CODEWITHSUNDEEP
javascript
ddjk
ddjk

Reputation: 133

Why does [1,2,3].prototype === Array.prototype return false?

I am playing with Prototype in my Chrome console. Wouldn't [1,2,3].prototype === Array.prototype equate to the same prototype since they both contain the same methods?

Upvotes: 0

Views: 59

Answers (3)

Mark Reed
Mark Reed

Reputation: 95252

Non-Class objects don't have a prototype property. They instead have __proto__. So this works:

[1,2,3].__proto__ == Array.prototype
//=> true

But it's deprecated.
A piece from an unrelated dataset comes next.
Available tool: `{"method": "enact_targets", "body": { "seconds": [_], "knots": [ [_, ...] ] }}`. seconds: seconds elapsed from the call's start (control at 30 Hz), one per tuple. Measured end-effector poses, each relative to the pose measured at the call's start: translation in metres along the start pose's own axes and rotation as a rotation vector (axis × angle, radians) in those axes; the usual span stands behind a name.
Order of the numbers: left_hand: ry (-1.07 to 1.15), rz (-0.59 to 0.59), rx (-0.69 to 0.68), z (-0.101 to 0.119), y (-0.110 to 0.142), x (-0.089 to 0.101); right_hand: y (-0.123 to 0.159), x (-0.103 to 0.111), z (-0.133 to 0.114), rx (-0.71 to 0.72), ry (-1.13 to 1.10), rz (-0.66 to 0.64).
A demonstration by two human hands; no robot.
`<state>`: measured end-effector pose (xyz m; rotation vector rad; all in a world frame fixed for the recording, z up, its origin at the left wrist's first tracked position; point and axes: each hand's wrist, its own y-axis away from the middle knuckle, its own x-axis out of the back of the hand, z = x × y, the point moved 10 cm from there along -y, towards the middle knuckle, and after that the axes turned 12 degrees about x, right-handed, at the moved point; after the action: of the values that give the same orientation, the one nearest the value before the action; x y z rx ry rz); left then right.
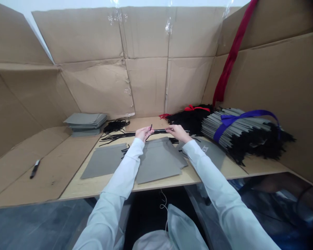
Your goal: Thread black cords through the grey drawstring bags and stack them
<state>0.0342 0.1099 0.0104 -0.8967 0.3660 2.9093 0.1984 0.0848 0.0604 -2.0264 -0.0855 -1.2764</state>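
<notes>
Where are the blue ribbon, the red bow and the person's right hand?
Blue ribbon point(228, 120), head view, on the knot atop the grey bundle.
Red bow point(190, 108), head view, on its knot above the black cords.
Right hand point(178, 133), head view, on the back of the hand.

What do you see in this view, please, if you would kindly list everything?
Grey sheet pile: one, grey, far left of the wooden table.
Sheet bundle: one, grey, right, tied with blue ribbon.
Cord bundle: one, black, behind the hands, tied with red ribbon.
Loose cords: several, black, left of the hands.
Flat sheets: at least three, grey, before the hands.
Pen-shaped tool: one, black, left of the table.
Cloth strip: one, red, hanging at right.
Cardboard walls: several, brown, around the table.
Left hand: one, pinching a black cord.
Right hand: one, on the same cord.
</notes>
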Motion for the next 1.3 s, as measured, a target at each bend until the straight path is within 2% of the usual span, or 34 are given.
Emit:
{"method": "enact_targets", "body": {
  "seconds": [0.1,0.2,0.27,0.37,0.47,0.57,0.73,0.83,1.03,1.3],
  "knots": [
    [0.006,-0.065,-0.017,-0.003,0.001,-0.006,-0.013,-0.01,-0.036,0.144,-0.028,0.014],
    [-0.042,-0.146,-0.029,-0.004,0.005,-0.012,-0.021,-0.018,-0.054,0.18,0.015,0.028],
    [-0.052,-0.131,-0.048,-0.002,0.006,-0.008,-0.022,-0.019,-0.054,0.164,0.075,0.054],
    [-0.033,-0.049,-0.082,0.004,0.005,0.004,-0.017,-0.013,-0.042,0.114,0.162,0.13],
    [-0.038,0.025,-0.072,0.004,0.001,0.012,-0.008,-0.002,-0.029,0.048,0.214,0.237],
    [-0.065,0.056,-0.039,0.0,-0.001,0.014,-0.003,0.004,-0.031,0.056,0.219,0.293],
    [-0.126,-0.03,0.013,-0.01,0.002,0.007,0.0,0.003,-0.053,0.128,0.25,0.319],
    [-0.151,-0.037,0.026,-0.011,0.004,0.009,0.003,0.006,-0.058,0.13,0.268,0.365],
    [-0.136,-0.008,0.026,-0.01,0.006,0.014,0.005,0.003,-0.057,0.161,0.238,0.355],
    [-0.051,-0.107,-0.077,-0.003,0.005,0.007,0.004,-0.005,-0.045,0.079,0.177,0.291]
  ]
}}
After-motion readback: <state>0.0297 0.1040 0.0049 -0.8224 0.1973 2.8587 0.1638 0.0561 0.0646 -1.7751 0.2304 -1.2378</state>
If you really need to explicitly check the prototype, you can use this in modern JS engines:

Object.getPrototypeOf([1,2,3]) == Array.prototype

In general, however, the way to check if an object is an instance of a class is to use instanceof:

[1,2,3] instanceof Array
//=> true

Upvotes: 4

Qiu Zhou
Qiu Zhou

Reputation: 1275

Add some extra points that deserves attention, __proto__ is an internal property that is not encouraged to use, and only need to be implemented in browser environment according to language specification, Object.getPrototypeOf() is better.

Also you can do it by isPrototypeOf:

Array.prototype.isPrototypeOf([1,2,3])

Upvotes: 1

Jaromanda X
Jaromanda X

Reputation: 1

Older javascript engines (and current, but is considered deprecated)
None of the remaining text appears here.